I’m Callum. It’s amazing to have met everyone that I have so far, and if you’re new here: It’s great to meet you 🙂
This is a follow on from my previous blog post “So I’m thinking of online dating”. Check it out if you haven’t, or drop me some advice, share some of your own experiences with me. I’d love to hear them.
Yeah I’ve taken a day or two to come around to it and man up, but I’m tired and can’t sleep. This is often the sort of time where I make big decisions, you decide on if that’s sensible or dumb.
I’m going to sift through the massive amount of choices and after a little advice as well as a good amount of comforting from the super friendly author of http://intothebeauty.wordpress.com/. I’m not planning on spending any money here, just put some time into it. I guess I’m as ready as I’ll ever be, time to nut up or shut up!
I’ll probably give updates on some details, though I’m expecting nothing out of this. Who knows? It’s an experience that I haven’t explored before, either way. It’ll be fun getting to know some new people, if we’re not compatible..well..Nothing ventured, nothing gained eh?
As super apprehensive as I am about it, I know I’m going to struggle a hell of a lot writing the little about myself. Wish me luck, I’m going in.
I’ve wanted to write a personal blog for a long time, I’ve always found an excuse of being too busy or always having something to do. I’ve realised I don’t really like sharing a lot of my thoughts with anyone, I’m not as close to anyone as I wish I was, or the people I could share thoughts with aren’t physically around me right now.

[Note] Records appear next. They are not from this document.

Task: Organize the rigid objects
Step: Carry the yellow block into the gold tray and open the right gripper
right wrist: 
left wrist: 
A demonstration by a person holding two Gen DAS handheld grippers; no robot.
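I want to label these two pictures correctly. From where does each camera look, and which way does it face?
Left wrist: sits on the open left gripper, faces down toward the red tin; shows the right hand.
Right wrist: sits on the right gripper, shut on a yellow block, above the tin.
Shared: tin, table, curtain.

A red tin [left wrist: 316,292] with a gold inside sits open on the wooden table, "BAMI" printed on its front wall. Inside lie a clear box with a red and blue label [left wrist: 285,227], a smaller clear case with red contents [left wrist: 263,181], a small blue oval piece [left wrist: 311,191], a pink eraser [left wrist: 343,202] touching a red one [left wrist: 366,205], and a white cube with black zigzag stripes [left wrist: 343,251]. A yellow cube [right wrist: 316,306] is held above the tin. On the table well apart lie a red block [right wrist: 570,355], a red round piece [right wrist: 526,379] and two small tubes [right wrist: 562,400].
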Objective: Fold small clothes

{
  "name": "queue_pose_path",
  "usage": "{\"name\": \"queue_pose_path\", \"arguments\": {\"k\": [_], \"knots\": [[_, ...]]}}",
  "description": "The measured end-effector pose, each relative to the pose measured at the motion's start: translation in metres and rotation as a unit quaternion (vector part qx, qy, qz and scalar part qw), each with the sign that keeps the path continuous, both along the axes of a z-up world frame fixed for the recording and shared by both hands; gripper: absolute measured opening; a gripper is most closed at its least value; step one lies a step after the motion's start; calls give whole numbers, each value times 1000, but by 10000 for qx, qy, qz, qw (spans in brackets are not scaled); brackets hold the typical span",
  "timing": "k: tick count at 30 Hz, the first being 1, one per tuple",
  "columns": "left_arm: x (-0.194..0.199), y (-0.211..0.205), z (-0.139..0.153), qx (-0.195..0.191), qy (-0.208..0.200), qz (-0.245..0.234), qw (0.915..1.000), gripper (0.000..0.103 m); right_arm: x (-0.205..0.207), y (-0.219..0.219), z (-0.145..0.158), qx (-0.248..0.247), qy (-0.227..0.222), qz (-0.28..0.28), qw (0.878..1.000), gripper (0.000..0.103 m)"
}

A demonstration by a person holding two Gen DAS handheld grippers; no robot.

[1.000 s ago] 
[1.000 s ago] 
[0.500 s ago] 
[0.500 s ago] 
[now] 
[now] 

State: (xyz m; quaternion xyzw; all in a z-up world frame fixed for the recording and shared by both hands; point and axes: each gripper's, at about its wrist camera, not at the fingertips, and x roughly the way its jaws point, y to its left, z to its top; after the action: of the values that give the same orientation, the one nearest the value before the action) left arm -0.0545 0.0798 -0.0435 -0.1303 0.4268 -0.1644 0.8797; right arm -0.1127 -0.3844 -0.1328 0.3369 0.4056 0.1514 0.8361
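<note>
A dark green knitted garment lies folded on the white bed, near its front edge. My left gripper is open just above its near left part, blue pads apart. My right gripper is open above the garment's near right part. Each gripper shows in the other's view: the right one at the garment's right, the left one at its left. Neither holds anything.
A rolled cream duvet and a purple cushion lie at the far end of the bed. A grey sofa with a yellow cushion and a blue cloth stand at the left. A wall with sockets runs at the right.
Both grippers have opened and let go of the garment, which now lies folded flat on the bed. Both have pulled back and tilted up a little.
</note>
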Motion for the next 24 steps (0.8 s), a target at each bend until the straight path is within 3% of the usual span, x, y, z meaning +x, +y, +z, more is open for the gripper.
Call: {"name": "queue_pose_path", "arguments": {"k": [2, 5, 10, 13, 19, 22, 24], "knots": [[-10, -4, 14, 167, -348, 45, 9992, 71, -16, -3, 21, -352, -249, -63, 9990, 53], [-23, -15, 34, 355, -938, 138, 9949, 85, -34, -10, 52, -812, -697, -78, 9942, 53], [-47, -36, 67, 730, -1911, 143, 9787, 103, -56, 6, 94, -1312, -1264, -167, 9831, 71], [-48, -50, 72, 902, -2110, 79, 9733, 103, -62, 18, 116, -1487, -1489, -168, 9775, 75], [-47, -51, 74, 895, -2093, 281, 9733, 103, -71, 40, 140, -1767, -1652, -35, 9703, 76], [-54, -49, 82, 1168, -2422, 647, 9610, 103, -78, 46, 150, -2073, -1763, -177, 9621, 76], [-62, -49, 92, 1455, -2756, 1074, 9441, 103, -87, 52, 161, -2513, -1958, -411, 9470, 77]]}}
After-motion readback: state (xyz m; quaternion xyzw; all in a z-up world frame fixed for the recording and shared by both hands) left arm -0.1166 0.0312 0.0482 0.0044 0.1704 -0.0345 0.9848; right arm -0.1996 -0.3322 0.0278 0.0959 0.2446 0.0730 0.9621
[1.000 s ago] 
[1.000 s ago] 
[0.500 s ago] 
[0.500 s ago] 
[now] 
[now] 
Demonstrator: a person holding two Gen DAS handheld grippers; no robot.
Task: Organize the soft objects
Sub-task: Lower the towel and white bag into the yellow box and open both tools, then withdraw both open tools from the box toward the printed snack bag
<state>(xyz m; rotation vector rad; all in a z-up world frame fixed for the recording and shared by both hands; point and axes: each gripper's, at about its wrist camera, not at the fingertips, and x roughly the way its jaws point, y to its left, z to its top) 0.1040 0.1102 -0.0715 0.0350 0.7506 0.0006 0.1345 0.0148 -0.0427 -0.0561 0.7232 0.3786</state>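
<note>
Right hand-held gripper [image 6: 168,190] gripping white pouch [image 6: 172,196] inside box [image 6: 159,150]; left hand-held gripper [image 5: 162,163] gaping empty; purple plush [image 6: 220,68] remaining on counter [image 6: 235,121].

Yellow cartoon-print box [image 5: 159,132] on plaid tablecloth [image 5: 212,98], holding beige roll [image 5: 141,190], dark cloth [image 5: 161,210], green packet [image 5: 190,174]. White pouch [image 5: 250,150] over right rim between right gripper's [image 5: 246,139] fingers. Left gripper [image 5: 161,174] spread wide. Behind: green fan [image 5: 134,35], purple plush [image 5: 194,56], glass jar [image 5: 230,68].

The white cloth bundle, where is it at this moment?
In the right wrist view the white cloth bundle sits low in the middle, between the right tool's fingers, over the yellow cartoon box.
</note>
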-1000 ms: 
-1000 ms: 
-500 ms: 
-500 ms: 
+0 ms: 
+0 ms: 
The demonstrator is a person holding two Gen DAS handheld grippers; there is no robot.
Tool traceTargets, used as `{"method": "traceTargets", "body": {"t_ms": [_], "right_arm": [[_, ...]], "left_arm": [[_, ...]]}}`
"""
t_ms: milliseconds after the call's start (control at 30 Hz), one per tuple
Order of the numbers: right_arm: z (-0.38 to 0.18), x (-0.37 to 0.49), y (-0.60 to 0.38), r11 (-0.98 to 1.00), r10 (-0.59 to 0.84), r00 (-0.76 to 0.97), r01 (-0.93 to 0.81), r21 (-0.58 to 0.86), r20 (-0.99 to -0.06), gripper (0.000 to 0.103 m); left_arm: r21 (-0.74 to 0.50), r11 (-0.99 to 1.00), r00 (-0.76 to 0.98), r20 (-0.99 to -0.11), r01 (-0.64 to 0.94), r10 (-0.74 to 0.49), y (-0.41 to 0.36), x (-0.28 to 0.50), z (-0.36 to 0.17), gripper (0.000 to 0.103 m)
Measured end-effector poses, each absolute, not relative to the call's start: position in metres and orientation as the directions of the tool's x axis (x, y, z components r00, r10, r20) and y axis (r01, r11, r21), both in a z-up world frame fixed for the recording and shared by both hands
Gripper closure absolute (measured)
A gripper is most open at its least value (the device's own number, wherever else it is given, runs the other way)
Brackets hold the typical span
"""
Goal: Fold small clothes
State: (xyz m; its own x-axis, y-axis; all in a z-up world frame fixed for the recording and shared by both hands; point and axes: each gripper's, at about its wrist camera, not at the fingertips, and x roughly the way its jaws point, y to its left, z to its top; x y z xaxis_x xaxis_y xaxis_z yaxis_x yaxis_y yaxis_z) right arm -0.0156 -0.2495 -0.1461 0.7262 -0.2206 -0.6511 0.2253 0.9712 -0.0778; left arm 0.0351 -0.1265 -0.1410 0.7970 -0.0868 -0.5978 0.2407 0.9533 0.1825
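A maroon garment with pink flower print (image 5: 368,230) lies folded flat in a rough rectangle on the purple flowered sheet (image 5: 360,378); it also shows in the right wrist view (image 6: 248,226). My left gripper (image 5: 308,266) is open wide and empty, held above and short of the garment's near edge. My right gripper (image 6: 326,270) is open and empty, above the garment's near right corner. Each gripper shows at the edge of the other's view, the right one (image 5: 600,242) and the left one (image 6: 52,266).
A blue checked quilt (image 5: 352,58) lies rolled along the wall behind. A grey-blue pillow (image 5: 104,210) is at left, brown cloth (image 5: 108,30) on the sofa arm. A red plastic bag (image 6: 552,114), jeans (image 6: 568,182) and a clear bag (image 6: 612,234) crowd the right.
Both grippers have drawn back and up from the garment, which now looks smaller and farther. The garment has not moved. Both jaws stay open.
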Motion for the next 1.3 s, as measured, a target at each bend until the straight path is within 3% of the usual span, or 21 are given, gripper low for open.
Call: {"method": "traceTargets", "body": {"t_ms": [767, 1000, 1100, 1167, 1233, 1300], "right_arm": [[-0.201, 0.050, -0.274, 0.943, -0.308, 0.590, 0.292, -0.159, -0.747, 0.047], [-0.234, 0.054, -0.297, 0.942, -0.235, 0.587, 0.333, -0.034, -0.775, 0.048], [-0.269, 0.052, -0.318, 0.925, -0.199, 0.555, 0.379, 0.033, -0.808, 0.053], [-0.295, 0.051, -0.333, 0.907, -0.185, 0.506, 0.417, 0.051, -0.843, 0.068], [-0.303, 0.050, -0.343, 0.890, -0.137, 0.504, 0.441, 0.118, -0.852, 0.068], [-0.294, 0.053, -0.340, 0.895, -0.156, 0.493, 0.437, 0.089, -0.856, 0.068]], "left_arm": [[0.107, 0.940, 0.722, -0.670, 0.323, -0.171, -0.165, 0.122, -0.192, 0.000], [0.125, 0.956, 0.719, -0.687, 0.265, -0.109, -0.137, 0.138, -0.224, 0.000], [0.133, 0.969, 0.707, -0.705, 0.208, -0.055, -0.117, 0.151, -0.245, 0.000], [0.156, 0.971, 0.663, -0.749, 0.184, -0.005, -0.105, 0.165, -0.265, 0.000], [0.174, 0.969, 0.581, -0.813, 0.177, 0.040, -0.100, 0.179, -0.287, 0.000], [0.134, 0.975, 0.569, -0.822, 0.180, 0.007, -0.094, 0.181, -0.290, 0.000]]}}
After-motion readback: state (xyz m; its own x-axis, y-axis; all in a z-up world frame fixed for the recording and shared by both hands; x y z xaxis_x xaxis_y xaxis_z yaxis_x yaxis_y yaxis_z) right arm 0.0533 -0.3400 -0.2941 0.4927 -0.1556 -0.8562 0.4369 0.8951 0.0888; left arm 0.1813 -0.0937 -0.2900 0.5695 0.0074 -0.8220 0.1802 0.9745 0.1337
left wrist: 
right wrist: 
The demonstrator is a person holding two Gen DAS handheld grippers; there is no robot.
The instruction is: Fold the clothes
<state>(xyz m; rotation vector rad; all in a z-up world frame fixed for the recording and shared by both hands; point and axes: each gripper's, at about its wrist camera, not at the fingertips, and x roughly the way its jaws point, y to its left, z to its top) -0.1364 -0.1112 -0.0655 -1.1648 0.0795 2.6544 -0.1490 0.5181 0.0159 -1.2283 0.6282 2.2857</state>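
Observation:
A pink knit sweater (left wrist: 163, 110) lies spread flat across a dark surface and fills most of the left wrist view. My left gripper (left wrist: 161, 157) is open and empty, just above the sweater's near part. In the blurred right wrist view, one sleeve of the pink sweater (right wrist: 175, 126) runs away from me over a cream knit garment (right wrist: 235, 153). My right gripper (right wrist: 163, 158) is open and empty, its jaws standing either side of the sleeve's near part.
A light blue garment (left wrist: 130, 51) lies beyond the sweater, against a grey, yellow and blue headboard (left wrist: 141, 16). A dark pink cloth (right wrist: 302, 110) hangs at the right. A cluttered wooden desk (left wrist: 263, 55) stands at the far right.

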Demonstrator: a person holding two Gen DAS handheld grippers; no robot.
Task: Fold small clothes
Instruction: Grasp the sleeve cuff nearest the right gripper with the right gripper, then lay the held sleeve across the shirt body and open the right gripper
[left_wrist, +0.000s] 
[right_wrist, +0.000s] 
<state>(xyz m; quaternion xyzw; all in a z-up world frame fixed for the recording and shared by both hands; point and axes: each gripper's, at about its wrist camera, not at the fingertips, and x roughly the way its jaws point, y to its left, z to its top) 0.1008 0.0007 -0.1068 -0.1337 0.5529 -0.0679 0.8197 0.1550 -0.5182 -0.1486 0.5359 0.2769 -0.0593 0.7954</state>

My posting will likely be sporadic, but I’ll likely use this as a little outlet for my own amusements, as well as problems or worries (which there are countless). As much as reception of something like this would be cool, I’m not sure anyone will read my blog. Though I’d reflect on it as positive if a single person was to view my writing and either personally gain from the experience, or share their own views with me here.